Task description: Find and copy each line of the records where the string "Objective" shows up.

Dataset excerpts:
-*-
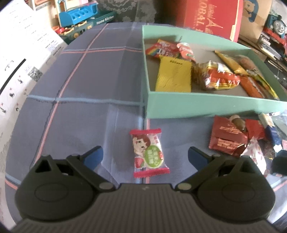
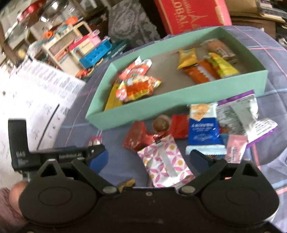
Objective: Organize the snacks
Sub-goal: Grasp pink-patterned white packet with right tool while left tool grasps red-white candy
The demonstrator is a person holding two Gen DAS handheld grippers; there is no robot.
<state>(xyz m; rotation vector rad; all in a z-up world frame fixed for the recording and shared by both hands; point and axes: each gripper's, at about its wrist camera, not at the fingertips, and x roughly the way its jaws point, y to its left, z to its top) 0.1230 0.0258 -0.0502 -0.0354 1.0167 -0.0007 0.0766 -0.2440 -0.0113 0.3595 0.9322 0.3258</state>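
Observation:
A mint-green box holds several snack packets, among them a yellow one. On the checked cloth lies a small candy packet with a cartoon face; my left gripper stands open around it, both fingers apart from the wrapper. In the right wrist view the same box sits behind a loose pile of snacks. My right gripper is open over a pink-and-white patterned packet, which lies between the fingers untouched. A blue-and-white packet and red wrappers lie close by.
A white printed sheet covers the left. Toys and a red carton crowd behind the table. Red packets lie right of the candy. The left gripper's body and a hand show at the right view's left edge.

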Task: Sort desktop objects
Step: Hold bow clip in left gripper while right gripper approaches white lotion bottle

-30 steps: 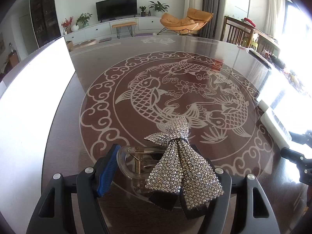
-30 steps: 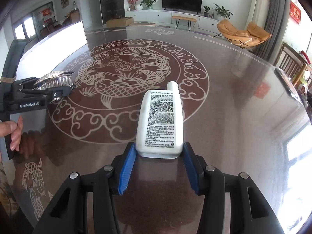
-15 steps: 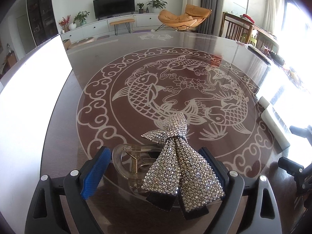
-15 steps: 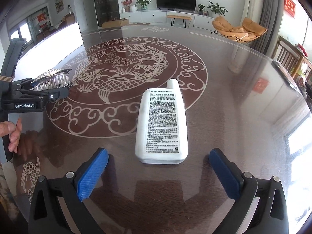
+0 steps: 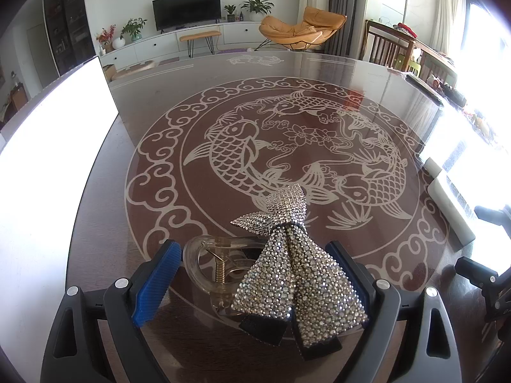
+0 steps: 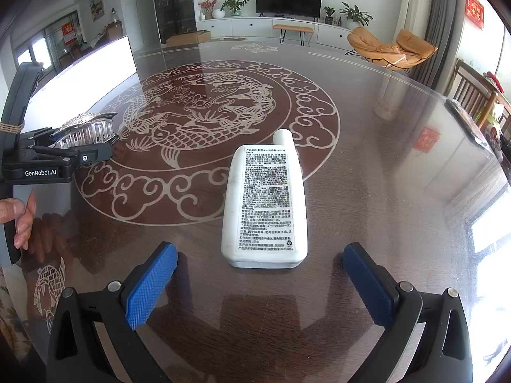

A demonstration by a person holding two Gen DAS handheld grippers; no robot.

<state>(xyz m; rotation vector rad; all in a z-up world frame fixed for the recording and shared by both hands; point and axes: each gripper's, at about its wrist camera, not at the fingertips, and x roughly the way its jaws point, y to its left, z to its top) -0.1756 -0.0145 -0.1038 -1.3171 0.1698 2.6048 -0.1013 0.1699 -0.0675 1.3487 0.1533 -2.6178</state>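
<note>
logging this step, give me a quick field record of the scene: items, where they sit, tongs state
surface: glass table top with carp pattern
item 1: white bottle, lying flat, label up
item 2: rhinestone bow hair clip, between the left tongs' pads
left tongs: open, just widened
right tongs: open, just widened, bottle free ahead of them

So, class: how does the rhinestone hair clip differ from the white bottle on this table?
1. The hair clip is covered in sparkling stones on a clear plastic body; the white bottle is plain and opaque with black printed text.
2. The clip is bow-shaped and irregular; the bottle is a flat, rounded slab with a small cap.

Shared: each lies on the table between open tongs, ungripped.
</note>
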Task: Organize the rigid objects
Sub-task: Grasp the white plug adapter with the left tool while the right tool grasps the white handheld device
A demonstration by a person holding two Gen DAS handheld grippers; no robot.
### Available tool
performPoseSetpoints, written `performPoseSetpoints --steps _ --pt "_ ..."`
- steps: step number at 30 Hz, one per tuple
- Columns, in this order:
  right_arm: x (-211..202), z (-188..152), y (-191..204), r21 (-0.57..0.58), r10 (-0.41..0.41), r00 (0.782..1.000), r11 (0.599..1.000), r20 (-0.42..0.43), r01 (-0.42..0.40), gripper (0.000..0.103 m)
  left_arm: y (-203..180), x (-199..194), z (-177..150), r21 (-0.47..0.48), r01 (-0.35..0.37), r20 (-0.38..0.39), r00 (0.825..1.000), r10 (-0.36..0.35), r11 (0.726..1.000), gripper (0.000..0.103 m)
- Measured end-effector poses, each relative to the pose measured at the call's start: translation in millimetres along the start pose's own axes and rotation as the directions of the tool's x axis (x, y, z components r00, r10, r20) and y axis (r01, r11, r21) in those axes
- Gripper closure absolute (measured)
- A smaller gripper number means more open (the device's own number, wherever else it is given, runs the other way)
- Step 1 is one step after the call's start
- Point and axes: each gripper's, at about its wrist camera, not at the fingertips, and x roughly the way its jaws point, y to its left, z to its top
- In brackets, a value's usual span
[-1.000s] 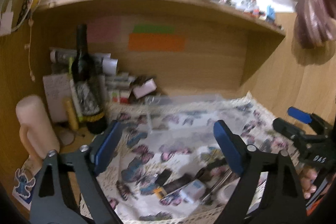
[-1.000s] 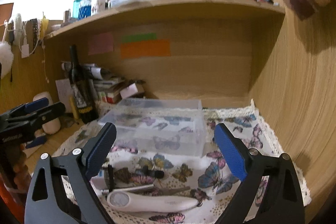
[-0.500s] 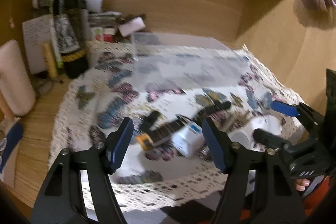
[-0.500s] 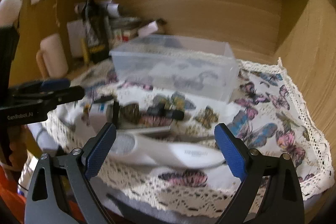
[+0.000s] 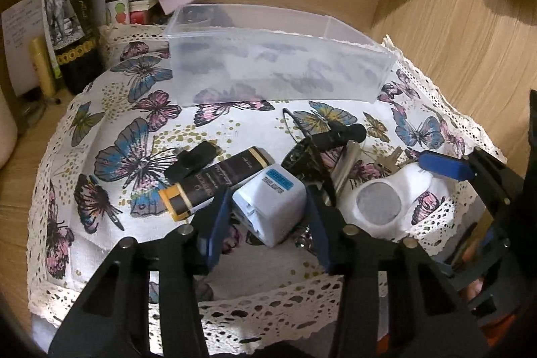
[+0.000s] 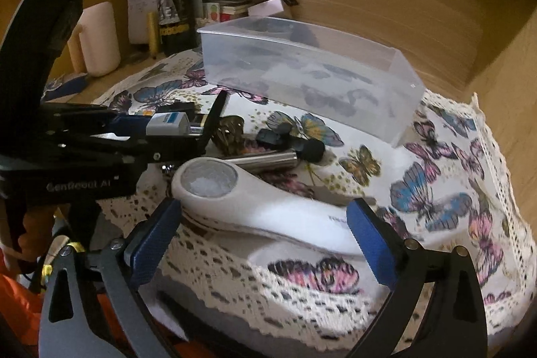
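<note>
In front of the clear plastic bin [image 5: 278, 62], on the butterfly cloth [image 5: 127, 136], my left gripper [image 5: 268, 207] has the white travel adapter [image 5: 270, 202] between its blue pads. The jaws are closing and now narrow; I cannot tell whether the pads press on it yet. A dark lighter [image 5: 214, 180] lies just left of the adapter, a black clip [image 5: 194, 158] beyond that, both nearer me than the bin.

My right gripper [image 6: 265, 223] stands wide, jaws opening. The white handheld device [image 6: 255, 207] lies lengthwise between its fingers, round window [image 6: 209, 175] toward the left pad, apart from both. A metal tube [image 6: 268, 158] sits between device and bin.
</note>
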Motion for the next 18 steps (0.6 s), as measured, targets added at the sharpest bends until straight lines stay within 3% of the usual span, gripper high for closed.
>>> performPoseSetpoints --steps 6,8,10,12,15,18 --pt "20.7 10.9 1.2 -0.030 0.061 0.996 0.998 -0.068 -0.063 0.010 9.9 -15.1 -0.8 -0.007 -0.013 0.040 0.999 0.014 1.000 0.059" --pt "26.2 15.7 -2.9 -0.005 0.107 0.989 0.994 -0.098 -0.108 0.022 15.1 -22.6 0.4 -0.018 -0.022 0.061 0.998 0.023 1.000 0.059" --pt "29.1 18.6 -5.8 0.003 0.115 0.987 0.993 -0.110 -0.116 0.035 20.6 -28.7 2.1 -0.029 -0.031 0.078 0.996 0.033 0.999 0.059" --pt "30.8 20.7 -8.0 0.011 0.133 0.984 0.991 -0.117 -0.132 0.042 26.3 -33.2 4.4 -0.038 -0.041 0.092 0.995 0.044 0.998 0.059" --pt "30.8 21.1 -9.6 0.022 0.120 0.986 0.993 -0.116 -0.118 0.063 33.3 -36.9 7.0 -0.051 -0.052 0.105 0.993 0.057 0.997 0.059" --pt "27.1 21.6 -14.6 0.050 0.100 0.990 0.994 -0.098 -0.096 0.065 36.2 -38.3 10.6 -0.054 -0.053 0.115 0.992 0.059 0.997 0.059"
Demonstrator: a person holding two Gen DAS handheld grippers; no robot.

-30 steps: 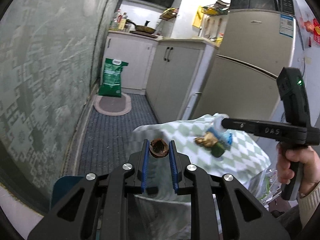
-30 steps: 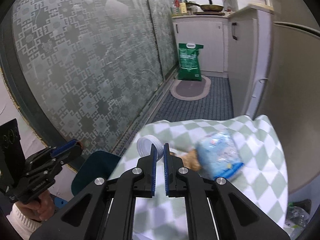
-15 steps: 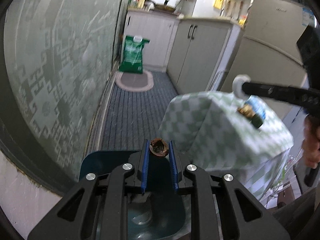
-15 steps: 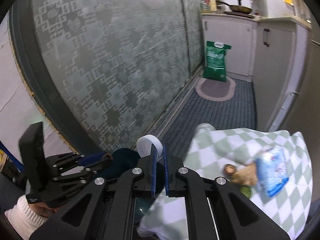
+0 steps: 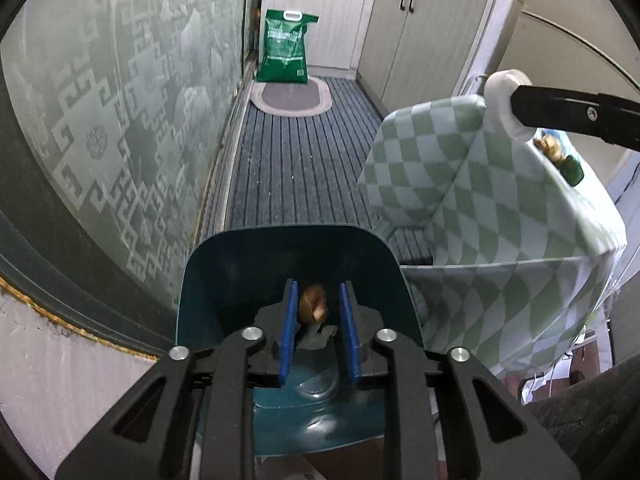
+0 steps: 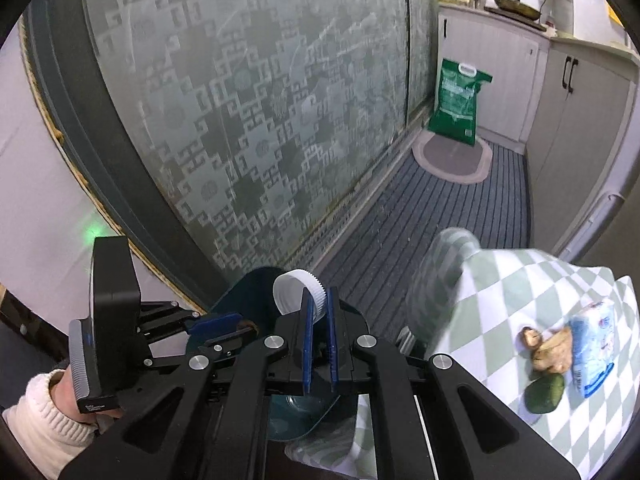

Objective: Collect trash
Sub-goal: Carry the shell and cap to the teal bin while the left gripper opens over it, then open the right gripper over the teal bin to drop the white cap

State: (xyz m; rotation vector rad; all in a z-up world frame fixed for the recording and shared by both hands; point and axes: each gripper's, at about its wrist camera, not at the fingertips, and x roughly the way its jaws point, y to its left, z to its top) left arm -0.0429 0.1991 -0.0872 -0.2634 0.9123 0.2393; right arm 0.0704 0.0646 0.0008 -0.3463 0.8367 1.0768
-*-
Answer box:
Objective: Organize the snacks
Objective: Collect trash

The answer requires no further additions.